**REQUIRED WORK:** Locate, in the data below, the line that contains "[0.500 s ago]" and the line that contains "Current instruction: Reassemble"; reproduce exactly those two lines and every line between them, nothing more.

**MATERIAL PROVIDED:**
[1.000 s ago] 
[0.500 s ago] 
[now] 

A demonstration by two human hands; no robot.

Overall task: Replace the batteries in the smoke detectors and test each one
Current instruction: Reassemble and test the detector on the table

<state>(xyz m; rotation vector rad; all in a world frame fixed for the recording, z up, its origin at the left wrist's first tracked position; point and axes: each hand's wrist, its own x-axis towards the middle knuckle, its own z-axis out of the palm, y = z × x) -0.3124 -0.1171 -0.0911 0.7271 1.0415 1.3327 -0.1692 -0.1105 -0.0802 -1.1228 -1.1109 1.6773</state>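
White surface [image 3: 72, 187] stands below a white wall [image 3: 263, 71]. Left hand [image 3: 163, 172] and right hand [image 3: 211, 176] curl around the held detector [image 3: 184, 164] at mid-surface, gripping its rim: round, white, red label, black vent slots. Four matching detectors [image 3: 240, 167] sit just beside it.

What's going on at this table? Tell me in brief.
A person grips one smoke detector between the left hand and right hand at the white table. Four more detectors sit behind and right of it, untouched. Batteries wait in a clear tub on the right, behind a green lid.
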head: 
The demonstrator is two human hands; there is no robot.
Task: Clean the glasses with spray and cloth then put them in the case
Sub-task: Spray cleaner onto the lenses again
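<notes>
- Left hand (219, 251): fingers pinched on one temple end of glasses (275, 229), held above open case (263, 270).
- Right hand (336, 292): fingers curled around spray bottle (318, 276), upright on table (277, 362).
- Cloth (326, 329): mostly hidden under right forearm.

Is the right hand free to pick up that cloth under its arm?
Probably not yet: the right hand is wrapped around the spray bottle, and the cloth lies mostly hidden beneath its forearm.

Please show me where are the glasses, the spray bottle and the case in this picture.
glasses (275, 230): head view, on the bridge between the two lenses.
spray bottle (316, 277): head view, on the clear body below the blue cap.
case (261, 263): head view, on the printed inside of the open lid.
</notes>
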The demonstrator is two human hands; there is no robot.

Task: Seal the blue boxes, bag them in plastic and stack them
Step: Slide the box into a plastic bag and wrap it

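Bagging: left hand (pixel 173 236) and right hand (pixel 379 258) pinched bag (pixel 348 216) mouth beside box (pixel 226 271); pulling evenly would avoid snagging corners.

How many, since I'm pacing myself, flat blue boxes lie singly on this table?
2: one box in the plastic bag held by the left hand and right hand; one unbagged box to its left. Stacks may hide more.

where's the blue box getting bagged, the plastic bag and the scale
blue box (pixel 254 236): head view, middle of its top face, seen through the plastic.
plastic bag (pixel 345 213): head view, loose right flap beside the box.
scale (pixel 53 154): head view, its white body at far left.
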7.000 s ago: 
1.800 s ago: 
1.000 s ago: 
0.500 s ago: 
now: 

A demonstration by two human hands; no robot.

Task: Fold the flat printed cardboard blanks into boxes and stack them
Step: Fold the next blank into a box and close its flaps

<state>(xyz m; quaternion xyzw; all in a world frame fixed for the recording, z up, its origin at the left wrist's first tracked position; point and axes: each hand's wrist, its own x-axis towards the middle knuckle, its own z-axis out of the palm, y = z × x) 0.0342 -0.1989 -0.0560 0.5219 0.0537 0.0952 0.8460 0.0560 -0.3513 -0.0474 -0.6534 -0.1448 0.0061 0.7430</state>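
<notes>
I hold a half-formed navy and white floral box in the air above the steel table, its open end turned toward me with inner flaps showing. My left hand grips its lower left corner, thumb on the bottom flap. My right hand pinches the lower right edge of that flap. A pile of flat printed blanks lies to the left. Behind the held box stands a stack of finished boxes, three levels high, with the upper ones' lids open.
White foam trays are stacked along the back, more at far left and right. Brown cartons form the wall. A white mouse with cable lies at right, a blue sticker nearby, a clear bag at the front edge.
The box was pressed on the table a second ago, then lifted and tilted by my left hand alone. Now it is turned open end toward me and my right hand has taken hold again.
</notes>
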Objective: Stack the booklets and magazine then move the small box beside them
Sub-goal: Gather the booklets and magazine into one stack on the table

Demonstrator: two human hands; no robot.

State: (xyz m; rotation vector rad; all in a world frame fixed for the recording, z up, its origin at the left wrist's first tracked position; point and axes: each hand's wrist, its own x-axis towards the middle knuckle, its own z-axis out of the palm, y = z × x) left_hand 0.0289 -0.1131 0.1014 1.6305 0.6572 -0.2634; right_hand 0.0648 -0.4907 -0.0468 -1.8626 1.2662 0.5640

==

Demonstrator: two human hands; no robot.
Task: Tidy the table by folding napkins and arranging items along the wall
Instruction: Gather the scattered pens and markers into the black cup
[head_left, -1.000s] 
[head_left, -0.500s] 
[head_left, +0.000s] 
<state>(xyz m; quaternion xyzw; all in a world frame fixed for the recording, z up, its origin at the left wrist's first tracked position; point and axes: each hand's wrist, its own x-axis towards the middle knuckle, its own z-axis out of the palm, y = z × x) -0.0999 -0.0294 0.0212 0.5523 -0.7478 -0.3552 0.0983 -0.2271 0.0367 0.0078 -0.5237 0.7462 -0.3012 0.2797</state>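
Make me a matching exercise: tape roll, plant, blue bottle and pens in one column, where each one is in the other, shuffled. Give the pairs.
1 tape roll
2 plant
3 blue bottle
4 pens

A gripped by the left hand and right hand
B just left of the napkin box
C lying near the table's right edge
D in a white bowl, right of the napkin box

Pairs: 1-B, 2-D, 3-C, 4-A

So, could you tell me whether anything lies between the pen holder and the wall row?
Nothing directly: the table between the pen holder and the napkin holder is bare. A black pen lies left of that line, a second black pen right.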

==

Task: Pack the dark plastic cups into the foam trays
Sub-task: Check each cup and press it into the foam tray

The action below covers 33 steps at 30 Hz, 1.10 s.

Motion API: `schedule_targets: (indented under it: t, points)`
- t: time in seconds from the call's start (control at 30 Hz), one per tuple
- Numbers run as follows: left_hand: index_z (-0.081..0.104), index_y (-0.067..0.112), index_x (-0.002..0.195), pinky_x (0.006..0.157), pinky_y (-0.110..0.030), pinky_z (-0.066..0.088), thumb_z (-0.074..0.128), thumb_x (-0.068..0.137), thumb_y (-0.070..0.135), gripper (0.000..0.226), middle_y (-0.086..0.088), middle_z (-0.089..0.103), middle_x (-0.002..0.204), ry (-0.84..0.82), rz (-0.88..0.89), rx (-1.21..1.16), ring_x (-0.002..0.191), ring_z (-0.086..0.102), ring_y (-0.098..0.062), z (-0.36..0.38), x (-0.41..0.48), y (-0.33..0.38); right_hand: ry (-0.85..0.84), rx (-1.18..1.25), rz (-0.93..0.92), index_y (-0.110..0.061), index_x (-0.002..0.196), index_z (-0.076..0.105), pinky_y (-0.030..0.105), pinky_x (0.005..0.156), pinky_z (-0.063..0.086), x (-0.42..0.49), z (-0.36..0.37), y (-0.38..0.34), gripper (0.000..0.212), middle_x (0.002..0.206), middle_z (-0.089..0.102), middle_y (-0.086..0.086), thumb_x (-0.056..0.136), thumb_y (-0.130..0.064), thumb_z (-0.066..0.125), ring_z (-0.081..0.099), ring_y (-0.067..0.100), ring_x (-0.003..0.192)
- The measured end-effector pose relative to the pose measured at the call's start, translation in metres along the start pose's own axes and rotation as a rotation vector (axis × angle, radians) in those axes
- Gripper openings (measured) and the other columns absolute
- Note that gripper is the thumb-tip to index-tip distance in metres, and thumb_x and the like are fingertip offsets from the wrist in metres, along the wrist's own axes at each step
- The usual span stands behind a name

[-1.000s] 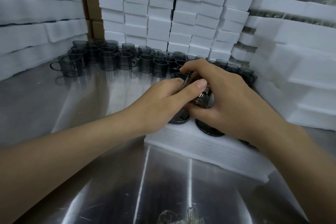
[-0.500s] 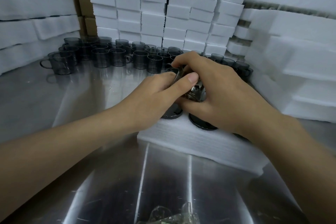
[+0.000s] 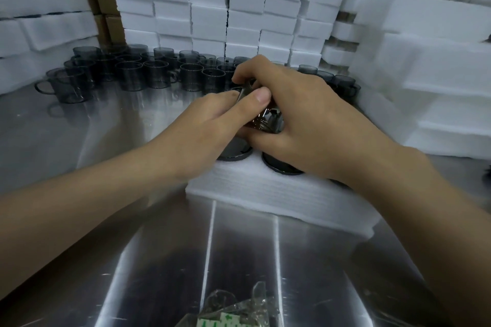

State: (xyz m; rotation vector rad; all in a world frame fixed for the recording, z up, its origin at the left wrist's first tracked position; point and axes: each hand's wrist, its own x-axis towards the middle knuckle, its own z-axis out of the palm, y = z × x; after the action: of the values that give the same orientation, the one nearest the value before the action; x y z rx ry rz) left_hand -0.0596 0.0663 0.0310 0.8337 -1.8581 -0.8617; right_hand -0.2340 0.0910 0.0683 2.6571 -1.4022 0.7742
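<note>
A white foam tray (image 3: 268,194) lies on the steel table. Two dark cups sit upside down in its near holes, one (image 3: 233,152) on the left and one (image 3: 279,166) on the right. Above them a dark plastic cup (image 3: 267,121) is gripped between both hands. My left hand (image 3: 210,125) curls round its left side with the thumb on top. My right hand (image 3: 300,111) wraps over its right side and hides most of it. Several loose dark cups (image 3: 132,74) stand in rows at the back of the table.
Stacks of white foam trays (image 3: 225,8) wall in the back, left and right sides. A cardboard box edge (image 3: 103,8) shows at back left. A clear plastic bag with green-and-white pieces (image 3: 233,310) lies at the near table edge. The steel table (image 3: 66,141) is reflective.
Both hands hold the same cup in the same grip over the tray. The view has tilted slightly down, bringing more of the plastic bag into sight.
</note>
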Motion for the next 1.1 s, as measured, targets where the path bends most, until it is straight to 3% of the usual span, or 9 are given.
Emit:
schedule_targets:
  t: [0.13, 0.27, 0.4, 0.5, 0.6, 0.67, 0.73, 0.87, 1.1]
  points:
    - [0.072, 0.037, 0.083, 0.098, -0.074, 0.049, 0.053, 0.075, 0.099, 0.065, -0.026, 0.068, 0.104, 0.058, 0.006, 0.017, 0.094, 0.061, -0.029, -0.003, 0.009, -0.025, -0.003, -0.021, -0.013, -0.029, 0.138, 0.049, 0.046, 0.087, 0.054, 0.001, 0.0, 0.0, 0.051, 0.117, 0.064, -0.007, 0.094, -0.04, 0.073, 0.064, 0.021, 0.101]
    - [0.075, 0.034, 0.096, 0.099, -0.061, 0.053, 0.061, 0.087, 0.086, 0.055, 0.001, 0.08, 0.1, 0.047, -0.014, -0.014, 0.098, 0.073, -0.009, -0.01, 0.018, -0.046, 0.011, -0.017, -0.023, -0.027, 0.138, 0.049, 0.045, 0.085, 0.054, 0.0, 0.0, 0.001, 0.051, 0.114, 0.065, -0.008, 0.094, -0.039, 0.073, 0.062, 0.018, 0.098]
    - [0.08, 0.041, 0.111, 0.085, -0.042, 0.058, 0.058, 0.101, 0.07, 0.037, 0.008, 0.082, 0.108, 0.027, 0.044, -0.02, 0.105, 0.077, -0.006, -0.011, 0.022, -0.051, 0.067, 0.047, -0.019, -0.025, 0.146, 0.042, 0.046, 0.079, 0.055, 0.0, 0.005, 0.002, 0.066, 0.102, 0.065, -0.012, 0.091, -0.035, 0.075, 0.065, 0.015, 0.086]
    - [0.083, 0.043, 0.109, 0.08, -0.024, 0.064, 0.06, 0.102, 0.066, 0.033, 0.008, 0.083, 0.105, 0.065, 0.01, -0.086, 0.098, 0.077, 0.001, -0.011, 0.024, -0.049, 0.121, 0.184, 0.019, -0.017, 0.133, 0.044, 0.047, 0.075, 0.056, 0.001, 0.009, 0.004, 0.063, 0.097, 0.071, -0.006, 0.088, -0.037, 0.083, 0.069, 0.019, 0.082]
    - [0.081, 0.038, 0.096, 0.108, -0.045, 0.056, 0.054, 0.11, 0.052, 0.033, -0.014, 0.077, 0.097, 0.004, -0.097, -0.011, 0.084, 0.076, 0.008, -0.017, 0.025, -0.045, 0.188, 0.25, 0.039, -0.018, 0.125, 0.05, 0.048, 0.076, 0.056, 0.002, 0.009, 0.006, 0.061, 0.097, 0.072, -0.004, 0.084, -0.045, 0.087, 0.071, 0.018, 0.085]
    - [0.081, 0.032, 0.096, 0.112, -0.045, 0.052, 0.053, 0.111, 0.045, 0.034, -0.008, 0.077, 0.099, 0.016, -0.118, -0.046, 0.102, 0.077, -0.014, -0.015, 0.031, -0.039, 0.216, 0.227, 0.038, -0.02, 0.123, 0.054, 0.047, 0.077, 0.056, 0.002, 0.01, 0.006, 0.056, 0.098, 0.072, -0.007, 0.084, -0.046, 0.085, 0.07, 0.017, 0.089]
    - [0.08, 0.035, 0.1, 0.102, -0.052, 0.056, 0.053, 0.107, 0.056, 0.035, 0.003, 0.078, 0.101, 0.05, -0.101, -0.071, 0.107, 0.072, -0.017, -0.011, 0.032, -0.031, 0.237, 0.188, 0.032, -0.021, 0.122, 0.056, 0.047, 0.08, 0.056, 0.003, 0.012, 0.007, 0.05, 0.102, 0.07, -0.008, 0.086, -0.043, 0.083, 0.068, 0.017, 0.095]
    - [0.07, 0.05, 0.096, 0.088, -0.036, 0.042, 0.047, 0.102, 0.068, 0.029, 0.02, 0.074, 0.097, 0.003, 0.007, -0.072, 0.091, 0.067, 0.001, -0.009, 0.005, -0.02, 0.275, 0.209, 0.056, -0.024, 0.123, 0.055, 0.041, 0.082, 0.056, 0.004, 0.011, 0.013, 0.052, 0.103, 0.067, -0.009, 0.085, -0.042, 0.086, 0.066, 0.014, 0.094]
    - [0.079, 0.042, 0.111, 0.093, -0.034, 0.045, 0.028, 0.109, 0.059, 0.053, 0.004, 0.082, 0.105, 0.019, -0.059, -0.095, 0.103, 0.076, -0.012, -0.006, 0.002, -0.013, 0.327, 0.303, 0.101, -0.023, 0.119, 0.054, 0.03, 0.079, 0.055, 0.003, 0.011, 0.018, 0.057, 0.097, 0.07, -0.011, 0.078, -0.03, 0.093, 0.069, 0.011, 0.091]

**EXERCISE ANSWER:**
[0.500 s ago] 
[now] 

A demonstration by two human hands; no robot.

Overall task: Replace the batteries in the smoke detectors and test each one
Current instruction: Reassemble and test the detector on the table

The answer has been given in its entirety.